During the first quarter of 2006, Zimmer's income grew 18%, to $206 million, and earnings per share of 82 cents were a penny ahead of analysts' estimates. But revenue missed Wall Street's expectations because of slack sales in Europe, and the company's profit outlook for the second and third quarters was lower than analysts anticipated. Zimmer said it expects sales to accelerate in the second half of 2006 with the launch of a hail of new products. But investors remained skeptical, and shares tumbled 6% after the first-quarter news. Zimmer's stock, currently at $61, is down 27% from its 52-week high of $84, reached last September.

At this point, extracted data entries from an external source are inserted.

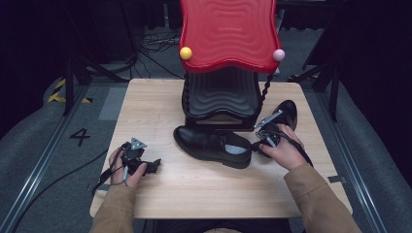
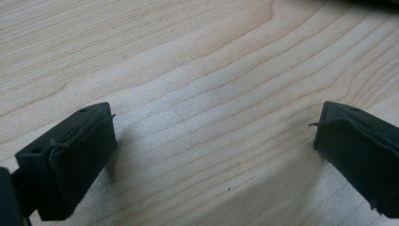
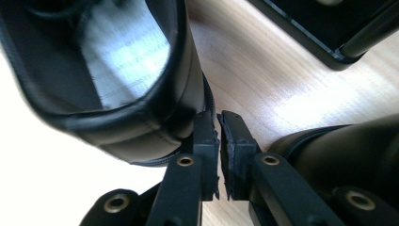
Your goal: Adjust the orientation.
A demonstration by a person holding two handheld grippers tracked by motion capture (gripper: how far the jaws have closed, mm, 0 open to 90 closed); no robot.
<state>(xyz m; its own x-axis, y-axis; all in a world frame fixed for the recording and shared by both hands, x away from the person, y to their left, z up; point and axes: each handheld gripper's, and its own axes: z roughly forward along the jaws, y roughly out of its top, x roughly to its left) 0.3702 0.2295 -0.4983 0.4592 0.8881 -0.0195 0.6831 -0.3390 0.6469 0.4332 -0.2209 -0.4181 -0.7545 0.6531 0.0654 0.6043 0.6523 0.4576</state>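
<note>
Two black shoes are seen on the wooden table (image 1: pixel 160 184) in the high view. One shoe (image 1: pixel 214 145) lies on its side near the middle of the table, just in front of the black base (image 1: pixel 221 104) of a stand with a red wavy top (image 1: pixel 228 31). The other shoe (image 1: pixel 284 114) is set to the right of that base, partly hidden by the right gripper (image 1: pixel 257 144).

The right gripper is held between the two shoes, at the heel end of the middle one. In the right gripper view its jaws are almost closed, with only a thin slit left between the pads (image 3: pixel 207 141) and nothing clamped in it. The heel rim of the shoe (image 3: pixel 122 113) is touched from outside by the left-hand pad.

The left gripper (image 1: pixel 145 167) is rested low at the left front of the table, well apart from the shoes. Its jaws are spread wide over bare wood, and nothing is held.
</note>
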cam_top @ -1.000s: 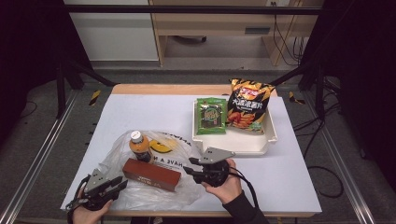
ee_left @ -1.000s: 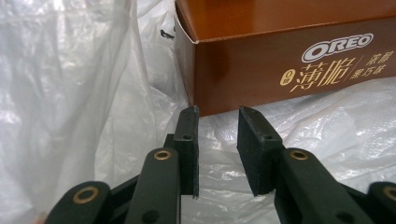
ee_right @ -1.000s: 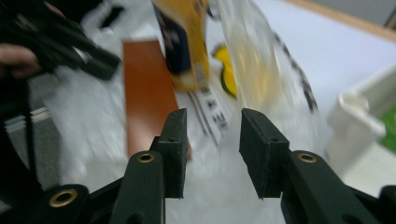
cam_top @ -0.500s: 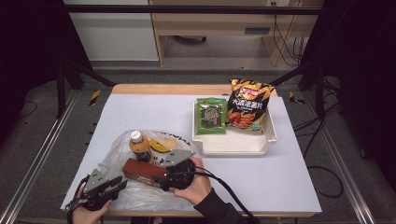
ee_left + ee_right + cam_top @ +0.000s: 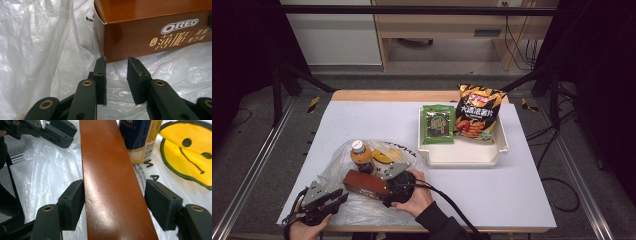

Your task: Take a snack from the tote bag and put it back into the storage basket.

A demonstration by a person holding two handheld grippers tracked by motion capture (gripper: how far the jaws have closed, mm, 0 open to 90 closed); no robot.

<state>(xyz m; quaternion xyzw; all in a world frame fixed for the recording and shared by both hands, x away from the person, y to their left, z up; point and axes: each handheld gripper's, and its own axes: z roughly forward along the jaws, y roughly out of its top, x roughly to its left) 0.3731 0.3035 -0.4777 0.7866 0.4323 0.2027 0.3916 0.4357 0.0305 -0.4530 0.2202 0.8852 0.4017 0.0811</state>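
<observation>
Grey floor (image 5: 262, 165); wooden desk (image 5: 437, 25) behind; dim.

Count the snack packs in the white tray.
2. A green pack stands at the left of the tray; an orange-and-black chip bag leans beside it on the right. Anything behind them would be hidden.

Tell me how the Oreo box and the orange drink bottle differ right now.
The Oreo box is a long brown carton lying flat; the bottle is round, orange, white-capped and stands upright. The box sits between the right gripper jaws, which have just been opening, with a gap at one pad; the bottle stands free. Both rest on the clear plastic bag.
</observation>
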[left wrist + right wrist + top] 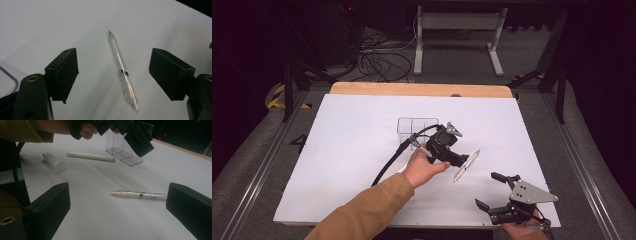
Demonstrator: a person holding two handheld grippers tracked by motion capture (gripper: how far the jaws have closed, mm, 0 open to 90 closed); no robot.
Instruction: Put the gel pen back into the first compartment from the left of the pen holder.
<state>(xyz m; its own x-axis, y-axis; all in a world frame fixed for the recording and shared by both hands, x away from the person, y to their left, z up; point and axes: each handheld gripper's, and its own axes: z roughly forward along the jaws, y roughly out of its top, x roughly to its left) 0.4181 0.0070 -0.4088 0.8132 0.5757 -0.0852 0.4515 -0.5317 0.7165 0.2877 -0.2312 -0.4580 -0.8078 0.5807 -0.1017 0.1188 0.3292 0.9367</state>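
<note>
A clear pen (467, 165) lies on the white table sheet (352, 150), right of centre. My left gripper (460, 159) hovers just over it, tilted down, jaws open. In the left gripper view the pen (122, 68) lies on the sheet between the two wide-apart jaws of my left gripper (113, 53), and neither pad touches it. My right gripper (486, 189) rests near the table's front right corner, open and holding nothing. Its own view looks along my right gripper (118, 200) at the pen (140, 195), with the left gripper (137, 140) overhead.
A clear plastic divided box (417, 126) stands just behind the left hand. In the right gripper view, a long white marker (91, 156) and a short white cylinder (53, 161) lie beyond the pen, near the box (125, 152). The left gripper's cable (389, 162) trails across the sheet.
</note>
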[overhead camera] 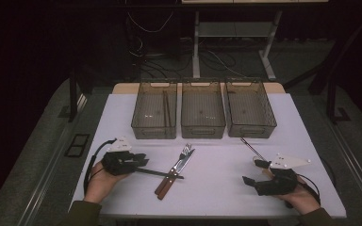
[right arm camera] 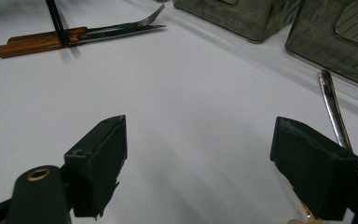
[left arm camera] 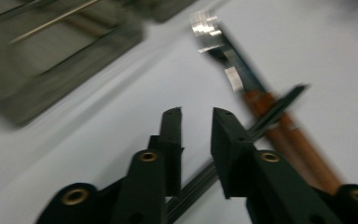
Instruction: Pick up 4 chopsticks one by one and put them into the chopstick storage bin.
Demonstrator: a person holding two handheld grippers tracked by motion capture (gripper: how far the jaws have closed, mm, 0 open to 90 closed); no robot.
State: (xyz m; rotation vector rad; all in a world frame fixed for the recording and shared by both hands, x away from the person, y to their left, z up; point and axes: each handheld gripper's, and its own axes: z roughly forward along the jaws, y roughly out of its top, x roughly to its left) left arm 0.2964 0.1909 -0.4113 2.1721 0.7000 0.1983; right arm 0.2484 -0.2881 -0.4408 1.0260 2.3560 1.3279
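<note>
Landmark: middle bin [overhead camera: 203, 113], the centre one of three clear bins in a row at the far side of the white counter [overhead camera: 217, 188].

- Left bin [overhead camera: 154, 113]: just beside the middle bin, on its left; two thin sticks lie inside.
- Right bin [overhead camera: 250, 110]: just beside the middle bin, on its right.
- Fork [overhead camera: 181, 160] and knife [overhead camera: 169, 176], wooden handles: side by side, near the middle bin on its near side, tips toward it.
- Black chopstick [overhead camera: 158, 173]: nearer than the middle bin and to its left, lying across the knife and fork handles.
- Left gripper [overhead camera: 141, 160]: well left of and nearer than the middle bin, above the chopstick's end. Jaws a narrow gap apart; the chopstick lies below the gap, unpressed.
- Right gripper [overhead camera: 252, 172]: well right of and nearer than the middle bin. Jaws wide apart, nothing between them.
- Metal rod [overhead camera: 252, 147]: by the right gripper, on its far side.
</note>
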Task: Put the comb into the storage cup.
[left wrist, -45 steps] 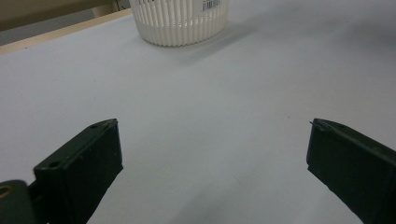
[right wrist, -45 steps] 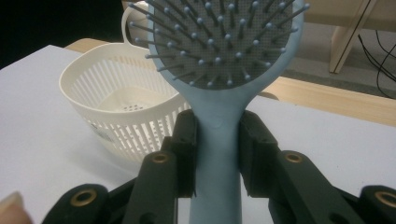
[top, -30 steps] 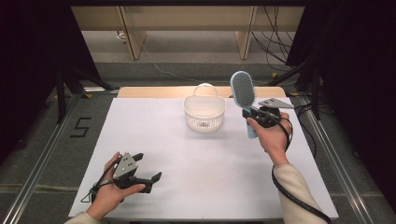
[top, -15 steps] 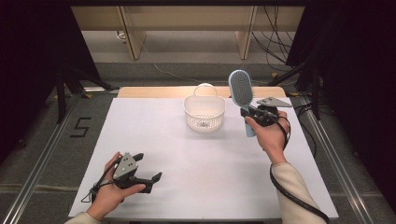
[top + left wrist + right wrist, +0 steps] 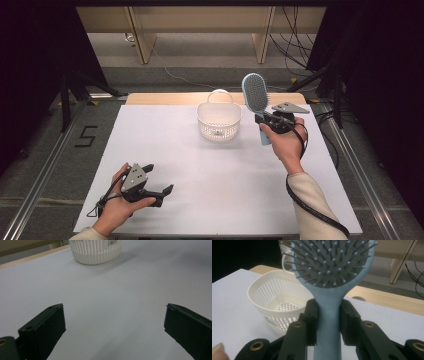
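The high view looks forward and down from above the person's side, taking in the whole white tabletop [image 5: 225, 190]. The left gripper view sits low, skimming close over the tabletop toward the white basket [image 5: 95, 251]. The right gripper view, raised, looks close along a blue hairbrush [image 5: 329, 277]. All three share the basket.
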A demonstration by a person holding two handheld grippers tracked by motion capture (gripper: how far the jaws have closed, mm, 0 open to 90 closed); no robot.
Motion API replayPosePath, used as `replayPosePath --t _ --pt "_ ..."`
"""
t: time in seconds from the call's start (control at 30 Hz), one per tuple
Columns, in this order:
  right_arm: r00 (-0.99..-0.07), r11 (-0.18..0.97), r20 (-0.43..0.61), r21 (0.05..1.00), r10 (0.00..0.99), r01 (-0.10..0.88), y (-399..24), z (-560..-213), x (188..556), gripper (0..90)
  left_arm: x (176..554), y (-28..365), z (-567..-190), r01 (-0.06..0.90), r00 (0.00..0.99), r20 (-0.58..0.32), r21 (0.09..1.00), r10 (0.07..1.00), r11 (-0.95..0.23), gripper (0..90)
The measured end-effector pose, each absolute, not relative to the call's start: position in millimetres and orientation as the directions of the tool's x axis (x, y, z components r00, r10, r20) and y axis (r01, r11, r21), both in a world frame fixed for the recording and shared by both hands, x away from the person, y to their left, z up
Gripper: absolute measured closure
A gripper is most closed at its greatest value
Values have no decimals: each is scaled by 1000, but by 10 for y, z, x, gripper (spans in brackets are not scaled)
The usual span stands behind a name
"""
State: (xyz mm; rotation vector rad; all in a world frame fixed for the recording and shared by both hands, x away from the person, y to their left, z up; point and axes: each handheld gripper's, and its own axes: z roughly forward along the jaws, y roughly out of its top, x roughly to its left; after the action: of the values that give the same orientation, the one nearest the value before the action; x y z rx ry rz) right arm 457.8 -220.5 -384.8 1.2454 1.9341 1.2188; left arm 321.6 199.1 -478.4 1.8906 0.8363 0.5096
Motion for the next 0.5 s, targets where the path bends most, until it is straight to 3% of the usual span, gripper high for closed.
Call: replayPosePath --t 0.5 --pt "-437 166 37 893 899 419 -2145 -3848 4614 709 3215 1991 -4783 330 676 -7 897 737 -294 30"
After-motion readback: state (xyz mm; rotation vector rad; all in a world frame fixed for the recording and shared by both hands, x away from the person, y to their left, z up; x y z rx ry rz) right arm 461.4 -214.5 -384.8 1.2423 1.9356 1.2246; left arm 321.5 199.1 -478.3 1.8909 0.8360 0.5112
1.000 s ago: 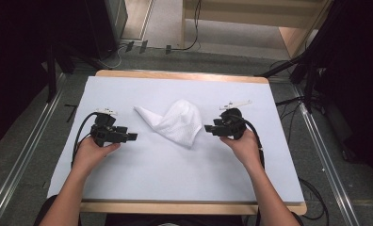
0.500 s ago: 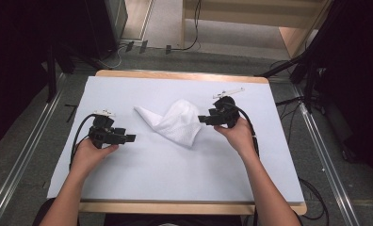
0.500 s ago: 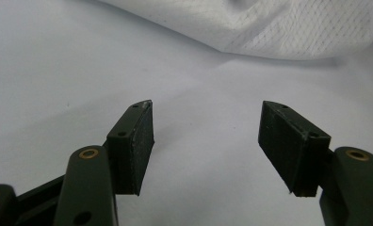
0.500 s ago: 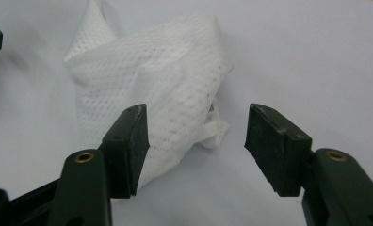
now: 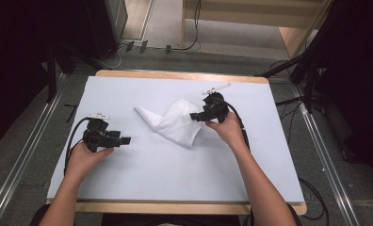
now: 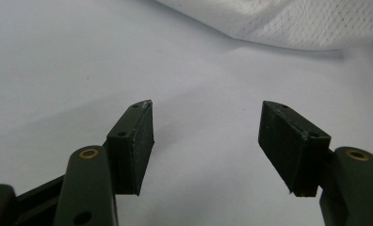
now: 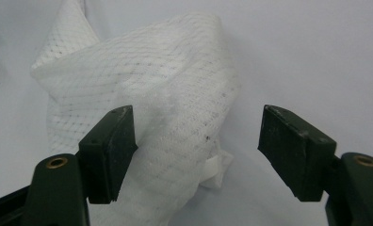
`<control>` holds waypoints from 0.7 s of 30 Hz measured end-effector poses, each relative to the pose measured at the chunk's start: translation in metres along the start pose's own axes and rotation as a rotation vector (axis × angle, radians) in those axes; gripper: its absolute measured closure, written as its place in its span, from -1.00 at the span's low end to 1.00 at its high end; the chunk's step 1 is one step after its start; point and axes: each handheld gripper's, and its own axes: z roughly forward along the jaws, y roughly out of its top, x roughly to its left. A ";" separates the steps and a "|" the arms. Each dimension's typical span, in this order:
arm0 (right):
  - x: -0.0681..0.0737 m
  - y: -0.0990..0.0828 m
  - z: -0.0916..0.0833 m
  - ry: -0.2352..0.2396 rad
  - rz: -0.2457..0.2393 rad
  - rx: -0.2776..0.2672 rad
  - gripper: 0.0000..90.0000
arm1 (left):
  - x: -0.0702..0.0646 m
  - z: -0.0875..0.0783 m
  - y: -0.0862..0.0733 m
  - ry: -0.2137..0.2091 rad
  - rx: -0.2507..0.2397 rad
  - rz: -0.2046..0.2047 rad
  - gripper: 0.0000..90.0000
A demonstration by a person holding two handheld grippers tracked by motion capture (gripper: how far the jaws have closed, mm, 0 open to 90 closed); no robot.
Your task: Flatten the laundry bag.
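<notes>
White mesh fabric, a crumpled cloth of fine netting, is seen bunched in a loose heap just above the centre of the pale blue table mat, with one pointed corner drawn out toward ten o'clock. Nothing is flattened or folded yet, so the work on it is judged to be at its very start.

At three o'clock of the heap, the right gripper is brought right up to the cloth's edge. Its jaws have just been opening and are now held wide; in the right gripper view the netting is seen between and beyond them, brushed by the left pad perhaps, but not pinched. No grasp is made yet.

Over at eight o'clock of the cloth, well apart from it, the left gripper is held low over the mat, jaws spread wide with bare surface between them, the cloth's hem lying ahead.

Still left, by this reading: both grips, the lift, the spreading out.
</notes>
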 end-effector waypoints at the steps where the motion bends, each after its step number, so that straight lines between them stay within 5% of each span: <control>1: 0.000 0.000 0.003 0.004 0.005 0.008 -0.30 | 0.000 -0.001 -0.001 0.003 0.002 0.000 -0.18; 5: 0.000 -0.003 0.014 0.039 -0.003 0.031 -0.07 | 0.001 -0.004 -0.004 0.012 0.001 -0.007 -0.18; 6: 0.000 -0.004 0.017 0.068 0.020 0.036 0.19 | 0.002 -0.005 -0.005 0.012 -0.001 -0.007 -0.17; 7: 0.000 -0.004 0.017 0.068 0.020 0.036 0.19 | 0.002 -0.005 -0.005 0.014 -0.003 -0.011 -0.17; 8: -0.001 -0.004 0.018 0.101 0.025 0.022 0.44 | 0.003 -0.007 -0.006 0.017 -0.005 -0.016 -0.17; 12: 0.003 -0.004 0.015 0.123 0.006 -0.002 0.83 | 0.005 -0.008 -0.006 0.015 -0.011 -0.023 -0.17; 21: 0.022 0.002 -0.006 0.133 -0.052 -0.059 0.94 | 0.004 -0.008 -0.004 0.011 -0.012 -0.019 -0.17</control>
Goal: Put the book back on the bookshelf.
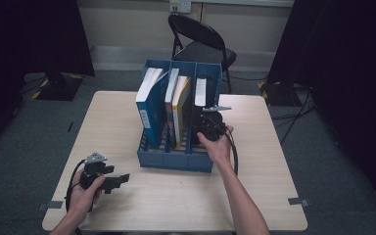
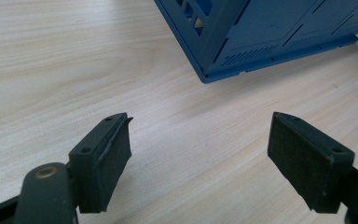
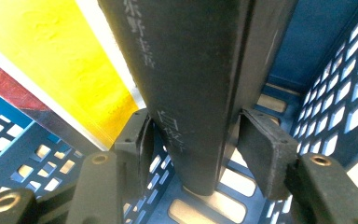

Although pressure from hospitals to lower the costs of orthopedic devices makes for a more challenging pricing environment, overall demand for implants remains strong, says analyst Gregory Aurand of Zacks Equity Research, who recently upgraded Zimmer to a buy. "Pricing issues appear less onerous," Aurand writes.

At the end of April, Zimmer reached a five-year deal to supply hospital chain HCA. "This agreement trades discounts for achieved market share and growth," said Ray Elliott, Zimmer president and chief executive officer, in announcing the agreement. Multi-year contracts that Zimmer has inked with other hospital buying groups allow for purchasing of new technologies that carry price premiums.

Zimmer's long list of products set to launch this year includes ceramic and metal hip products, as well as a line of knee implants specifically designed for women. The company expects these new products to help boost revenue growth by 10% to 11% in the second half of 2006, verses the year-earlier period. For the full year, Zimmer expects sales to grow 9% to 10% above 2005 revenues of $3.3 billion, and earnings per share to grow 16%, to $3.40.

The shares, at $61, trade at 18 times analysts' 2006 earnings estimates of $3.39 per share and 16 times 2007 estimates of $3.89 per share. Analysts at both Zacks and Morgan Stanley believe the stock is worth $75.